The result is pain during sex from reduced lubrication, a burning or stinging sensation, and sometimes light bleeding after intercourse. Over time, the vaginal canal can actually shorten and tighten. This condition, called genitourinary syndrome of menopause, affects the vagina and urinary tract together, so you might also notice more frequent urinary tract infections or a burning feeling when you pee.

Skin Irritation and Allergies

The vulvar skin is more sensitive than skin elsewhere on your body, and it reacts to things you might not suspect. Scented soaps, laundry detergents, fabric softeners, period products, wet wipes, and even some lubricants can cause contact irritation that leads to burning, redness, and soreness. Wearing tight synthetic underwear traps heat and moisture, creating an environment where irritation and infections thrive.

If your pain started around the same time you switched a product, that’s a strong clue. Switching to fragrance-free, dye-free products and wearing cotton underwear resolves the problem for many people within a week or two.

How Treatment Depends on the Cause

Because vaginal pain has so many possible sources, treatment varies widely. Infections are treated with antifungal or antibiotic medications, and symptoms usually improve within days. Hormonal dryness responds to topical estrogen creams or moisturizers applied directly to the vaginal area. Contact irritation clears up once you identify and remove the irritant.

For pelvic floor dysfunction and vaginismus, pelvic floor physical therapy is one of the most effective treatments. A specialized therapist works with you on stretching, lengthening, and retraining the muscles to relax. This may involve hands-on techniques, at-home exercises, or the use of graduated dilators to gently retrain the muscles over time. The process takes weeks to months, but the success rates are high.

Vulvodynia treatment often combines several approaches: topical numbing creams for immediate relief, nerve-stabilizing creams, pelvic floor therapy to address muscle spasms, and sometimes low-dose medications that calm overactive nerve signals.
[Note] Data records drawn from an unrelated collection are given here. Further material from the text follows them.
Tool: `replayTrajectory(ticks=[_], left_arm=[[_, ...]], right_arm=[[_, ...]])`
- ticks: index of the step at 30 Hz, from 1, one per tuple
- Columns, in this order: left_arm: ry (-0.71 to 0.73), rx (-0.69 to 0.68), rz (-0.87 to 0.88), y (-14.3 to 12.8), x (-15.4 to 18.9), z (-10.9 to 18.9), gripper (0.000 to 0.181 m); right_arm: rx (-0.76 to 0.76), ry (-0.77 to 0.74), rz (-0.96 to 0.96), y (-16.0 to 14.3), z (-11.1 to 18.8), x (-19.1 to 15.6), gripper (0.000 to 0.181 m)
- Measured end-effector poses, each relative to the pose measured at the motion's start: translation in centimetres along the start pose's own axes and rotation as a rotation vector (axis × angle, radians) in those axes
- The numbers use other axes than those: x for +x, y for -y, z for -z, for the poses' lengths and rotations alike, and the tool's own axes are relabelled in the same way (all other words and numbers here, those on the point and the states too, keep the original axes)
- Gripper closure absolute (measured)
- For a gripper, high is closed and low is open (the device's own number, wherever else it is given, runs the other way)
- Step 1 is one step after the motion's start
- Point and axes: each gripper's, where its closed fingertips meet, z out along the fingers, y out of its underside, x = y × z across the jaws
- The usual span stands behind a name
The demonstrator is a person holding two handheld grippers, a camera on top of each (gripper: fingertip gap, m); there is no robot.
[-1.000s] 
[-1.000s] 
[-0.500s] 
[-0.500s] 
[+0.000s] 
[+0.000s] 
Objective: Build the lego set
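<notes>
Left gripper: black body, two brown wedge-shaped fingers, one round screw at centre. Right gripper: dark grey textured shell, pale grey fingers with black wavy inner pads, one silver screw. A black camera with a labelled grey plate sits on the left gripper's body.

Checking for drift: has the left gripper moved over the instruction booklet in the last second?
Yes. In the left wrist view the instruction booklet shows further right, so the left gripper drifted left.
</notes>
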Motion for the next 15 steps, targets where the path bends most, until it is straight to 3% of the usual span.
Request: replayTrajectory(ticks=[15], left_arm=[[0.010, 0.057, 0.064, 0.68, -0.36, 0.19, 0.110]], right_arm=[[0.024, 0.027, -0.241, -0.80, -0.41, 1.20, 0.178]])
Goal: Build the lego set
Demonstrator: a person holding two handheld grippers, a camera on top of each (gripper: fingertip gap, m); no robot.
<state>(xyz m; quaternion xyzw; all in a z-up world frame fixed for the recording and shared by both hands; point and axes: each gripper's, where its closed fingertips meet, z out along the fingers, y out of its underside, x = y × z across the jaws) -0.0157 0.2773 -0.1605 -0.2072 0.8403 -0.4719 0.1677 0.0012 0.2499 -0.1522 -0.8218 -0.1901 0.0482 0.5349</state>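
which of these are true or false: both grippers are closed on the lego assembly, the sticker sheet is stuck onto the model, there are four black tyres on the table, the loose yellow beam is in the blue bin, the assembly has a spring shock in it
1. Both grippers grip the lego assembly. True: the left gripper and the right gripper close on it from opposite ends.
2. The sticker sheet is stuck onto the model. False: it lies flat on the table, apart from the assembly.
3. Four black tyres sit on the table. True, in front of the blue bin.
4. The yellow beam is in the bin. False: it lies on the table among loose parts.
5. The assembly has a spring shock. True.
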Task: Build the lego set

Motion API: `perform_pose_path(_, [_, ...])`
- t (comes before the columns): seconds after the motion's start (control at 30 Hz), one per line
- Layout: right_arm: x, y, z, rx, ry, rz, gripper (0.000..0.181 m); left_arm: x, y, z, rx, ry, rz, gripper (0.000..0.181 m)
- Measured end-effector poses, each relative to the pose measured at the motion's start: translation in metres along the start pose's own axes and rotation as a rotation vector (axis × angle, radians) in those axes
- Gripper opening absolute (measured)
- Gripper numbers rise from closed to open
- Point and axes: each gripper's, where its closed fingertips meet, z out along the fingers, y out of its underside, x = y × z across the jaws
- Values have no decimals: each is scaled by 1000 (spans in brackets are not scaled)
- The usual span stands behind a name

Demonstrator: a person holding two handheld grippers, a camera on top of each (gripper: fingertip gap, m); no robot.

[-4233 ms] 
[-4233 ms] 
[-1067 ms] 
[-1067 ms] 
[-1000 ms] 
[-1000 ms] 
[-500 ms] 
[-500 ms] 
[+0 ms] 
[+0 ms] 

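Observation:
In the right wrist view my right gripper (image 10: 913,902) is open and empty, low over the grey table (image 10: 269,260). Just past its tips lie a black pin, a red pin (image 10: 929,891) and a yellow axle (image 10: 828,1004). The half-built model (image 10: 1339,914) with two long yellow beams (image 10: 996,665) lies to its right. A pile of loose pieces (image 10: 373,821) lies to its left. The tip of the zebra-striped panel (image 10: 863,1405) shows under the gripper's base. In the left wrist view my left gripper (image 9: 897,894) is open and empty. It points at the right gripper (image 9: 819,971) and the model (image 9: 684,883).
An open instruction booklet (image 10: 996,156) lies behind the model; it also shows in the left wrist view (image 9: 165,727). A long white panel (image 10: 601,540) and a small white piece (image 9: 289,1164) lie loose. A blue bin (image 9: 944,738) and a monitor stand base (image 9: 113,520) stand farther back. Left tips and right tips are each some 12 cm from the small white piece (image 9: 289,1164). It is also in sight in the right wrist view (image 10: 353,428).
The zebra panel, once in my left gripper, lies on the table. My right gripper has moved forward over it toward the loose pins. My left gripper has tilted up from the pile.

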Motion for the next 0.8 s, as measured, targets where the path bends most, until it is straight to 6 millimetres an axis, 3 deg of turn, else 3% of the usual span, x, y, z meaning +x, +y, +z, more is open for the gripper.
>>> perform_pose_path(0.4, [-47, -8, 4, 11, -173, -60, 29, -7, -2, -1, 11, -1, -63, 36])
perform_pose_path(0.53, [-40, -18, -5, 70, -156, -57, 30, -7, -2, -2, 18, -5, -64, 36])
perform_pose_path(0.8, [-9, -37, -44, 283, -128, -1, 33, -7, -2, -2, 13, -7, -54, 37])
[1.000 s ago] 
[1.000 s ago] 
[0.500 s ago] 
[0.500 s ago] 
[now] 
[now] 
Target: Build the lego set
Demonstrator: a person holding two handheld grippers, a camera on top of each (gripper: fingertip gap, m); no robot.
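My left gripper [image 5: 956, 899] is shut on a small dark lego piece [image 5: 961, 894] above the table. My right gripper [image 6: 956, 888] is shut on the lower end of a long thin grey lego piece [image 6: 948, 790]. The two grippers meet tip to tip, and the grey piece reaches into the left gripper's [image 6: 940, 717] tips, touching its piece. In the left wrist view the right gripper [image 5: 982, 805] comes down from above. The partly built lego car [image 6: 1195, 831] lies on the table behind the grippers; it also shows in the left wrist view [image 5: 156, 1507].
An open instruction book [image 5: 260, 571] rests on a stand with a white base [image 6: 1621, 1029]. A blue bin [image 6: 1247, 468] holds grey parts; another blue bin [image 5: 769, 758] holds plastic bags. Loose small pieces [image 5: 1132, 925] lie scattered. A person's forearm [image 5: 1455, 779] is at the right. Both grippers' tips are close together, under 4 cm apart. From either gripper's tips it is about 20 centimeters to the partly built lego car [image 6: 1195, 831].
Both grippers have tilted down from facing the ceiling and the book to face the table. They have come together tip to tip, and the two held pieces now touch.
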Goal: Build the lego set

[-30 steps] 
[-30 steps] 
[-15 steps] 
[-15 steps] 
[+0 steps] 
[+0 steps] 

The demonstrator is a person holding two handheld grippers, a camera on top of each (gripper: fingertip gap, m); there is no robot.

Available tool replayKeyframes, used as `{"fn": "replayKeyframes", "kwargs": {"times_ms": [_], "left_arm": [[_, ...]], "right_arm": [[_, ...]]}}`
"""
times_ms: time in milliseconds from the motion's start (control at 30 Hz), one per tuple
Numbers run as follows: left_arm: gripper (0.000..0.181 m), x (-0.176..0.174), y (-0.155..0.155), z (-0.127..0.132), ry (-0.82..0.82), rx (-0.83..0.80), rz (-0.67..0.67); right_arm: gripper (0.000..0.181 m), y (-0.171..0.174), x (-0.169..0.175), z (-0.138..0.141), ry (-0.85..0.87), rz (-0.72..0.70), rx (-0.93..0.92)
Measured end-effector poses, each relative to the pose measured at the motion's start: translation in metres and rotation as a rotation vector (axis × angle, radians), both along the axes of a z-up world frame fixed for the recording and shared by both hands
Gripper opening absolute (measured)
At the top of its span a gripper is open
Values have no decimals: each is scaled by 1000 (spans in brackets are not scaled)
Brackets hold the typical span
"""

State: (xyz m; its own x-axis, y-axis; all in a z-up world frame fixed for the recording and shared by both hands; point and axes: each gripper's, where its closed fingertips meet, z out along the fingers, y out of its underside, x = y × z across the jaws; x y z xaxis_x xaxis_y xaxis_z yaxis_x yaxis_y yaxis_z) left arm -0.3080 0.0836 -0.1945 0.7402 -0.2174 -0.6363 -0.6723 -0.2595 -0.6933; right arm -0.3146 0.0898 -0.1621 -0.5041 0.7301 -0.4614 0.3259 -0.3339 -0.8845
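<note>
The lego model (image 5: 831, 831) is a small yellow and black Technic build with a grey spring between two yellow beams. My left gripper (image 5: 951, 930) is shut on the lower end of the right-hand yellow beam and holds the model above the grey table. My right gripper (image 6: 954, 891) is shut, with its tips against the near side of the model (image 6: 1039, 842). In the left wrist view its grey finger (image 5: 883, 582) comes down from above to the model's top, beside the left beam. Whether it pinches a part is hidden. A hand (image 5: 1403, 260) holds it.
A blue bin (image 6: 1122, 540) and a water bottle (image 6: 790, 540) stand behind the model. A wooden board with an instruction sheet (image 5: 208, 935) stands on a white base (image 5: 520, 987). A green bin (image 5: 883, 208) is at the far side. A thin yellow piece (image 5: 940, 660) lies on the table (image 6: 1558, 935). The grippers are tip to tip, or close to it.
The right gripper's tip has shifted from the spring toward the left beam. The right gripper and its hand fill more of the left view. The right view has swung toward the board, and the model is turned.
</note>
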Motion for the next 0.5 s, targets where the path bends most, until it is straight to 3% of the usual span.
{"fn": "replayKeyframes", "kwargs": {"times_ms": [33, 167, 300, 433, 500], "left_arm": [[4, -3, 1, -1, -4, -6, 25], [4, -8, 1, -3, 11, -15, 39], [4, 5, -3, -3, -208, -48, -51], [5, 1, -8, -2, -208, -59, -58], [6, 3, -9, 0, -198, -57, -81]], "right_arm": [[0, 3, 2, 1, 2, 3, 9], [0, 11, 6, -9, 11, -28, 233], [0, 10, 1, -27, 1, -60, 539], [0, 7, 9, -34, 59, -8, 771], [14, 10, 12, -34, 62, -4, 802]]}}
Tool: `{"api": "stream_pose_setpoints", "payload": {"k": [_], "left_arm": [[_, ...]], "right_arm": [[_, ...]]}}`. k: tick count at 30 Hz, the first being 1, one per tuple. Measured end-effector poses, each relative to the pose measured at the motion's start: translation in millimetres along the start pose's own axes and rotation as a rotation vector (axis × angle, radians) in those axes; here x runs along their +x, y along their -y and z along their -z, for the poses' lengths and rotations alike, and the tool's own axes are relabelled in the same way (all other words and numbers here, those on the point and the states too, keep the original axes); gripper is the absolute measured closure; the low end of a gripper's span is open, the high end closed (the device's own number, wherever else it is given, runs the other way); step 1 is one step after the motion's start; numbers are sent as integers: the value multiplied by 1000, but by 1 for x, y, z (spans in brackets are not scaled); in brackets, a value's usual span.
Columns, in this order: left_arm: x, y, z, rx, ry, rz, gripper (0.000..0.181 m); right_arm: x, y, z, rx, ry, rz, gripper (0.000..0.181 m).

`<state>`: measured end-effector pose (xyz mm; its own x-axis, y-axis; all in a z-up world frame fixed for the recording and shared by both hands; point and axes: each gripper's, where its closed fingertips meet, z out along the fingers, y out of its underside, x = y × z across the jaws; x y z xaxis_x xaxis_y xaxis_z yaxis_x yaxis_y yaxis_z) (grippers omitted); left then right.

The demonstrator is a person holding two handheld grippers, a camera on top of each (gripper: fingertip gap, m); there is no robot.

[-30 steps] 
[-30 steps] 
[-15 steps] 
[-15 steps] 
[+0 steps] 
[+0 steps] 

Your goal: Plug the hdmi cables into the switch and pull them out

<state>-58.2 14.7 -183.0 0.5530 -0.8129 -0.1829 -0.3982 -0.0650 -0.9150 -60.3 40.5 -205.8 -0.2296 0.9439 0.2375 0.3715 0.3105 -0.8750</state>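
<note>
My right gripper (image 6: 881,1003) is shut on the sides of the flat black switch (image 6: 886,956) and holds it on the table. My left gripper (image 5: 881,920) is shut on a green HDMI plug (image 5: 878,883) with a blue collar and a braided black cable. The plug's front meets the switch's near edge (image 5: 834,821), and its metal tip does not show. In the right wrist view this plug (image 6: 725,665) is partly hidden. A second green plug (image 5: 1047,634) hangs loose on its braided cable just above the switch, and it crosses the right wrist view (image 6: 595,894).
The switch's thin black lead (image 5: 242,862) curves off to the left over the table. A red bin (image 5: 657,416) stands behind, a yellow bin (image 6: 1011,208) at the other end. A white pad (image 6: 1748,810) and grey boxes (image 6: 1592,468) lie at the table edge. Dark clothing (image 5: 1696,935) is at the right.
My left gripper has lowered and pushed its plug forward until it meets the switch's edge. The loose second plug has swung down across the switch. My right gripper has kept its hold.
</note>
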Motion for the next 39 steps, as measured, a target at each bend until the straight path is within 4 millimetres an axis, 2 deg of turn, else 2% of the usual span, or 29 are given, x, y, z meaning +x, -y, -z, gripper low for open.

Finding the right combination takes patience, but most people see meaningful improvement.

Signs That Need Prompt Attention

Most vaginal pain is not an emergency, but certain combinations of symptoms warrant a timely visit. Fever or chills alongside pelvic pain can signal an infection that has spread beyond the vagina. A new, particularly unpleasant vaginal odor with unusual discharge suggests an infection that needs specific treatment rather than over-the-counter remedies. If you’ve finished a full course of yeast infection treatment and the pain hasn’t improved, the original diagnosis may have been wrong. And if you have a new sexual partner or multiple partners, getting tested for STIs is important even if your symptoms seem mild, since several STIs mimic the symptoms of a simple yeast infection or BV.